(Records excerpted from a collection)

──────

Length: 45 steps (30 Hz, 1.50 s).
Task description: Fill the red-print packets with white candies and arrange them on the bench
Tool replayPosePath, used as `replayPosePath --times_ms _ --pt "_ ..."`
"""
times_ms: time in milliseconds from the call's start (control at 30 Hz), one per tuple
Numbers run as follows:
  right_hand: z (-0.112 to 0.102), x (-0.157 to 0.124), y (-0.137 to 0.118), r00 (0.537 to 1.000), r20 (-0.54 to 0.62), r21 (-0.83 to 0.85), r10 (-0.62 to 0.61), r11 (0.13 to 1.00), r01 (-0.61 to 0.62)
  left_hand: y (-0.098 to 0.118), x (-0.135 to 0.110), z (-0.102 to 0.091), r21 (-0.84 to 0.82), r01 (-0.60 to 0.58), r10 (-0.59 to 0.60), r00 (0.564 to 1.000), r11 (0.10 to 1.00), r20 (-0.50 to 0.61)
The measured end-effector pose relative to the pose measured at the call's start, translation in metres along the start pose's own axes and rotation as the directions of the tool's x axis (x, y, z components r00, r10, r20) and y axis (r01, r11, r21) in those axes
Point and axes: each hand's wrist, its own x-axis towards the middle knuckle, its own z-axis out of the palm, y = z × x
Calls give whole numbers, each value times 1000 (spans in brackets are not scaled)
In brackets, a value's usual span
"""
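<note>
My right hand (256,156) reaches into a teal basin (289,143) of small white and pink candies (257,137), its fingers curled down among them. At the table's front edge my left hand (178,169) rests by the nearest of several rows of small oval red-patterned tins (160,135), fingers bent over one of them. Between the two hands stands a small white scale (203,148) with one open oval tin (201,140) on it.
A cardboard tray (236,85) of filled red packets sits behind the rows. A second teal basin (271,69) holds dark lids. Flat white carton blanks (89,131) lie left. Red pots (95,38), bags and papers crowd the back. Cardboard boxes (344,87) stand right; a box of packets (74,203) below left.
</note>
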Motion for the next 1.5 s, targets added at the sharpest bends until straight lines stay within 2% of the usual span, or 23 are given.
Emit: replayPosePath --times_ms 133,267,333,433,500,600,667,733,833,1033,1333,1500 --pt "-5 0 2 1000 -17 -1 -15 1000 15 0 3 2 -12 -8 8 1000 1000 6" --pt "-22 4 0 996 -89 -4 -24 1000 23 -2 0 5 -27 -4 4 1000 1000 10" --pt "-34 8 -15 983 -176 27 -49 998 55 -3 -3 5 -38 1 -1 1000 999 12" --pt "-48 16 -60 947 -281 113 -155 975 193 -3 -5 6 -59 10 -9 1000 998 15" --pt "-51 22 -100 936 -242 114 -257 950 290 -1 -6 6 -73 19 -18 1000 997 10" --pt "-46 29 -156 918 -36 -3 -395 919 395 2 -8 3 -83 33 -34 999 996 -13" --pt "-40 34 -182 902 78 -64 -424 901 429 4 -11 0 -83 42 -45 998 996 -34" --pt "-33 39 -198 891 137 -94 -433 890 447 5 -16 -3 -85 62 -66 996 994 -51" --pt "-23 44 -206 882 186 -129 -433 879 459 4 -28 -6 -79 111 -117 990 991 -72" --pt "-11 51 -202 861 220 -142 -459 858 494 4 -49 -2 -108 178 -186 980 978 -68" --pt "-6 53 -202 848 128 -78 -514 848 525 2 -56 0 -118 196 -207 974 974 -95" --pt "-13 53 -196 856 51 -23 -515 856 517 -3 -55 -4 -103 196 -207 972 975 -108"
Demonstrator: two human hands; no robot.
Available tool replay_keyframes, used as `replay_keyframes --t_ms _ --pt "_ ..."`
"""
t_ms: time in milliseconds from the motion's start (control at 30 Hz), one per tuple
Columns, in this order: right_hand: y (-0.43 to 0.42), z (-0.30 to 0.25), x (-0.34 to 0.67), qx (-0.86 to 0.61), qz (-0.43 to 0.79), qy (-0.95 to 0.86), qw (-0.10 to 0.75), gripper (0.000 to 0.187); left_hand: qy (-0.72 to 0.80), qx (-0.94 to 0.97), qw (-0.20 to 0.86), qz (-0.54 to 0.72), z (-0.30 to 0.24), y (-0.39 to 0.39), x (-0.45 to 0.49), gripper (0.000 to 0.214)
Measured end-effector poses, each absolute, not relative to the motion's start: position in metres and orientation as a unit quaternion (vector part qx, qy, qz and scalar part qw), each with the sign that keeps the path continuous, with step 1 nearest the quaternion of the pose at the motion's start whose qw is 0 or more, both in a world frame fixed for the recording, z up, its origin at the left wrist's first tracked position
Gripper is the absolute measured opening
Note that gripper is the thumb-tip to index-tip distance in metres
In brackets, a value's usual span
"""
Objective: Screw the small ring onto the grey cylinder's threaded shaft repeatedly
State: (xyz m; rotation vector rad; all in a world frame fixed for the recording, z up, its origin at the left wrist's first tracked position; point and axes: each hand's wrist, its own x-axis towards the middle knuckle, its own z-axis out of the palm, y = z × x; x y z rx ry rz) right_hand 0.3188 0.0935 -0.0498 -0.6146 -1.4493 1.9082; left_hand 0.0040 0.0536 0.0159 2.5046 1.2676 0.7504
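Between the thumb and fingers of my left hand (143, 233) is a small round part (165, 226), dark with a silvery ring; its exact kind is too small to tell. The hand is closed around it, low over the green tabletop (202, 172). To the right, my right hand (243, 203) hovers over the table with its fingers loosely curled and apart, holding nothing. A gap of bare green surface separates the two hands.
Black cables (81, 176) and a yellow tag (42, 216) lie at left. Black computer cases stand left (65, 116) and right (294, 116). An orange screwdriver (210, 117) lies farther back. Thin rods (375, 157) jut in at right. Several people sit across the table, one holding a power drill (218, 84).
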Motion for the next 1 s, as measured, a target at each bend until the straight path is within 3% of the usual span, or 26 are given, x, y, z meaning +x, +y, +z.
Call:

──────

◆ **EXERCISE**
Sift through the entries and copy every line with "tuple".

◆ **ANSWER AREA**
times_ms: time in milliseconds from the call's start (control at 30 Hz), one per tuple
t_ms: time in milliseconds from the motion's start (control at 30 Hz), one per tuple

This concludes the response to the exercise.